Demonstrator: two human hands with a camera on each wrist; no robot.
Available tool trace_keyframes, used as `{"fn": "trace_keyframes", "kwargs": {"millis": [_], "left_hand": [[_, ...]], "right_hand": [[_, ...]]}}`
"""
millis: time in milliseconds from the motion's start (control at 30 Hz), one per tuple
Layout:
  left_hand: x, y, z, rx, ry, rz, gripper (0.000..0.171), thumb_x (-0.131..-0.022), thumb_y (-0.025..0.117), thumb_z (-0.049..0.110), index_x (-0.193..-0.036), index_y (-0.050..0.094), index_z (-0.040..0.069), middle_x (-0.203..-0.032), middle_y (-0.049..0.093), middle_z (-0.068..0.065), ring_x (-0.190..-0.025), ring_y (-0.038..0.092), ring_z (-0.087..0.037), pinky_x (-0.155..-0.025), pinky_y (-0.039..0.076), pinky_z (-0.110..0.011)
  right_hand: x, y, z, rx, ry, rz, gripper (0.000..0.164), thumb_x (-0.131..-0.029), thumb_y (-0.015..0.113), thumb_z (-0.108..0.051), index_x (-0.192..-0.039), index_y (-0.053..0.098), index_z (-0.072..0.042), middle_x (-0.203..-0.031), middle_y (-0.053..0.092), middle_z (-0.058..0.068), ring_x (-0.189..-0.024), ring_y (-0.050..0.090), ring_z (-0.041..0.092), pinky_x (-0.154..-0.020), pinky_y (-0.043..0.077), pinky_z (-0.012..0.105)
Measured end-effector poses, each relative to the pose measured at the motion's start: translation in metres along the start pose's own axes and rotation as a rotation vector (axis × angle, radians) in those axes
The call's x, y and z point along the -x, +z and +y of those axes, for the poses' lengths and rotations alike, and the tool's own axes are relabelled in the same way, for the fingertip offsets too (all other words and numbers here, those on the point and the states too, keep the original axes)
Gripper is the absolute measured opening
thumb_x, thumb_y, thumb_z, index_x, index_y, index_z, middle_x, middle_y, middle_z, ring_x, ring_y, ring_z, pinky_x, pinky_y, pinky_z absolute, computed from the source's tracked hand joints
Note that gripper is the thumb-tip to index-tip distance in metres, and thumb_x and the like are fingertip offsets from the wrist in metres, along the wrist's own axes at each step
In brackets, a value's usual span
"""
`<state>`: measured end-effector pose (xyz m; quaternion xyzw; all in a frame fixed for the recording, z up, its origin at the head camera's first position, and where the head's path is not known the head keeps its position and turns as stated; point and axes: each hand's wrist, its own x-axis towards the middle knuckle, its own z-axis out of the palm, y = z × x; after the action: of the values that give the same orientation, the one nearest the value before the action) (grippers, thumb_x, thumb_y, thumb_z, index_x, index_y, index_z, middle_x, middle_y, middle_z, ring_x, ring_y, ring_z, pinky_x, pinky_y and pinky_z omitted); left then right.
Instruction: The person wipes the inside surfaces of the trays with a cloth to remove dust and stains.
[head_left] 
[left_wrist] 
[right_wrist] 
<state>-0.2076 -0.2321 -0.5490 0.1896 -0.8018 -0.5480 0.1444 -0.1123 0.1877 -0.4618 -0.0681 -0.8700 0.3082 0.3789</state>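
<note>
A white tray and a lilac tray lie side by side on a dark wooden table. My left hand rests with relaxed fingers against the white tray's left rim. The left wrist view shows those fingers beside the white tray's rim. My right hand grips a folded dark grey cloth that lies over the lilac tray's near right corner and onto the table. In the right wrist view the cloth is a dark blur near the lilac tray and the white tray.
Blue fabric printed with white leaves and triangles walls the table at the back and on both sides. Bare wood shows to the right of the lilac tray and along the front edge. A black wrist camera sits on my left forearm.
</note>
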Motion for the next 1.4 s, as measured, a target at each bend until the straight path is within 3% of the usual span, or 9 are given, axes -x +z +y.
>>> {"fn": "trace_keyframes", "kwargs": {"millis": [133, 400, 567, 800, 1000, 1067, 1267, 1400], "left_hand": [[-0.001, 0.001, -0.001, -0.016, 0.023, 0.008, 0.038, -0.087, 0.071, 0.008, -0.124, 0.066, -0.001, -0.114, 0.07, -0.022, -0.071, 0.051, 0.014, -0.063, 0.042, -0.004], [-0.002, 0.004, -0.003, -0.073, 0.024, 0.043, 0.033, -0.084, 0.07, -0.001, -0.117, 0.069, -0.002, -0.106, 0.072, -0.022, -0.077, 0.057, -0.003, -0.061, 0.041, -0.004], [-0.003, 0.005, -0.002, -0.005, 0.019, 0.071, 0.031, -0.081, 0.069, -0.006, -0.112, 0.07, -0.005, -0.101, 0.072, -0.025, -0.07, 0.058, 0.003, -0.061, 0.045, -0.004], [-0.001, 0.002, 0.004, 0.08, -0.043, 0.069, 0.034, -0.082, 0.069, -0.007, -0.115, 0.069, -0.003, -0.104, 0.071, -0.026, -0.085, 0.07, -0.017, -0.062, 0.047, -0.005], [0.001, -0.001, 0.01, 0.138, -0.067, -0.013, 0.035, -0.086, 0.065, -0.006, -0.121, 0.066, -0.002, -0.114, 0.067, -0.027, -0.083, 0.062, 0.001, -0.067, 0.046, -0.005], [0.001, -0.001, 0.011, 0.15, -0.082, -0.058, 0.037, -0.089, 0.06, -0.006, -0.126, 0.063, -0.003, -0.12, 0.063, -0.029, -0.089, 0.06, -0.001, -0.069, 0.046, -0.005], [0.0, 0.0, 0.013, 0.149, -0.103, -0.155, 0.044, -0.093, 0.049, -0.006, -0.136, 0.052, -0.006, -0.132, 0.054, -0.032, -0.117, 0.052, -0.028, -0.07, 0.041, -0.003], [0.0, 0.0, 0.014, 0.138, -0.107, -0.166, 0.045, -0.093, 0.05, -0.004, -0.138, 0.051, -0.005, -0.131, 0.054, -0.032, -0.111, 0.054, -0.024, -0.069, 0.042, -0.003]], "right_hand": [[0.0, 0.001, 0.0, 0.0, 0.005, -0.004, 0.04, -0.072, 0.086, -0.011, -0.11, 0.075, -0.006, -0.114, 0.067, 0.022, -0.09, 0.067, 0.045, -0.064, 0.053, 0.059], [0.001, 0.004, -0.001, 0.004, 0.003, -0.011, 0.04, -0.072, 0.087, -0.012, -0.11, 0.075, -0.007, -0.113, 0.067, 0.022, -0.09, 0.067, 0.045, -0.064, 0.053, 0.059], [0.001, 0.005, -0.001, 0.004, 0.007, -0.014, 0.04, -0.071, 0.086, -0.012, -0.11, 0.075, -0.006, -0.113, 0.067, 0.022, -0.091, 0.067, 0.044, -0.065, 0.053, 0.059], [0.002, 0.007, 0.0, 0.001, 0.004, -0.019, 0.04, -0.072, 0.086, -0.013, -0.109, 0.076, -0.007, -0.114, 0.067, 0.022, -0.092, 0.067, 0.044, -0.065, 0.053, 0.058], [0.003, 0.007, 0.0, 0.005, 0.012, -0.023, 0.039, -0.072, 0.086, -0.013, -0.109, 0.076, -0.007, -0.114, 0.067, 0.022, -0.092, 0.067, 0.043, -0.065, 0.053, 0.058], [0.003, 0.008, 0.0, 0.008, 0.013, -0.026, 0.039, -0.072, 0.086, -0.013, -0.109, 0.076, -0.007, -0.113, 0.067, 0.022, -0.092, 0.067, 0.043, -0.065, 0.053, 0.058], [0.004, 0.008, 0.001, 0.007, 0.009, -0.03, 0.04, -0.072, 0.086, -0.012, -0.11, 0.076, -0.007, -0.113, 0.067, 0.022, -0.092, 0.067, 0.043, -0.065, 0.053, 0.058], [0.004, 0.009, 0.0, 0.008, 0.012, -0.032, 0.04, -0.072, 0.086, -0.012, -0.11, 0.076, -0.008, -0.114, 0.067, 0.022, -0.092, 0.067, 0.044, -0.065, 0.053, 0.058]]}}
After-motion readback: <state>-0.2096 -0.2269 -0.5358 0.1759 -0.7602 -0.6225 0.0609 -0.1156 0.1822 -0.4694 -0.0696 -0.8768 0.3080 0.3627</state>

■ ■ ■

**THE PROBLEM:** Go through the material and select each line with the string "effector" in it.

**YOUR SOLUTION:**
Measured end-effector poses, each relative to the pose measured at the motion's start: translation in metres along the start pose's own axes and rotation as a rotation vector (axis × angle, radians) in those axes
`<state>`: measured end-effector pose (xyz m; quaternion xyzw; all in a frame fixed for the recording, z up, its origin at the head camera's first position, and where the head's path is not known the head keeps its position and turns as stated; point and axes: each hand's wrist, its own x-axis towards the middle knuckle, its own z-axis out of the palm, y = z × x; after the action: of the values that give the same orientation, the one nearest the value before the action) (grippers, thumb_x, thumb_y, thumb_z, index_x, index_y, index_z, middle_x, middle_y, middle_z, ring_x, ring_y, ring_z, pinky_x, pinky_y and pinky_z omitted); left then right.

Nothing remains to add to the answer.